YOUR TASK:
Give the data below again exactly as written, but without the pictures.

EXERCISE DATA:
BEGIN

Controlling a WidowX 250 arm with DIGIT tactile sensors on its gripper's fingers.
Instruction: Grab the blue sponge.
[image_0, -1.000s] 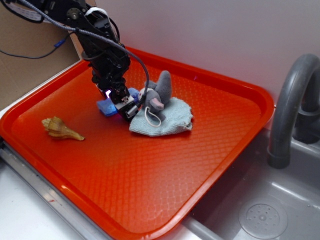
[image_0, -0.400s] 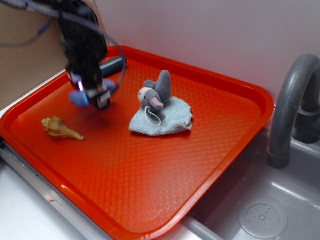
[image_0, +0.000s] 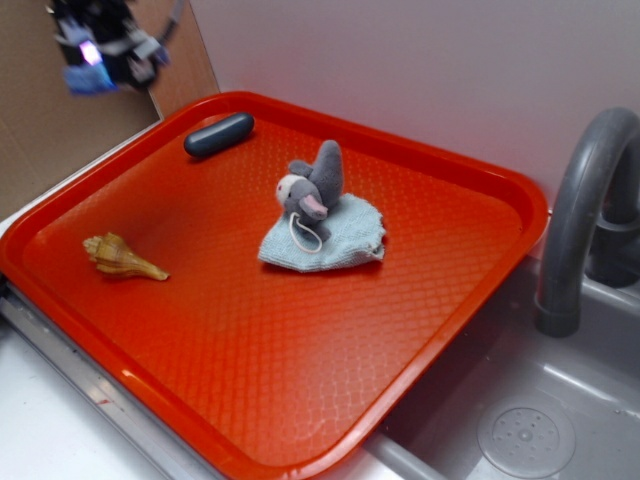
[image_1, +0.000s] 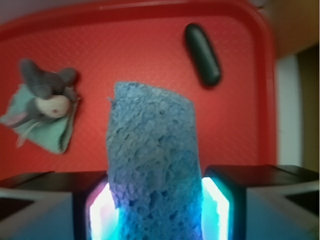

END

YOUR RESPONSE:
Controlling a WidowX 250 arm with DIGIT tactile sensors on its gripper's fingers.
Instruction: Grab the blue sponge.
[image_0, -1.000s] 
[image_0, -0.400s] 
[image_0, +0.000s] 
[image_1, +0.000s] 

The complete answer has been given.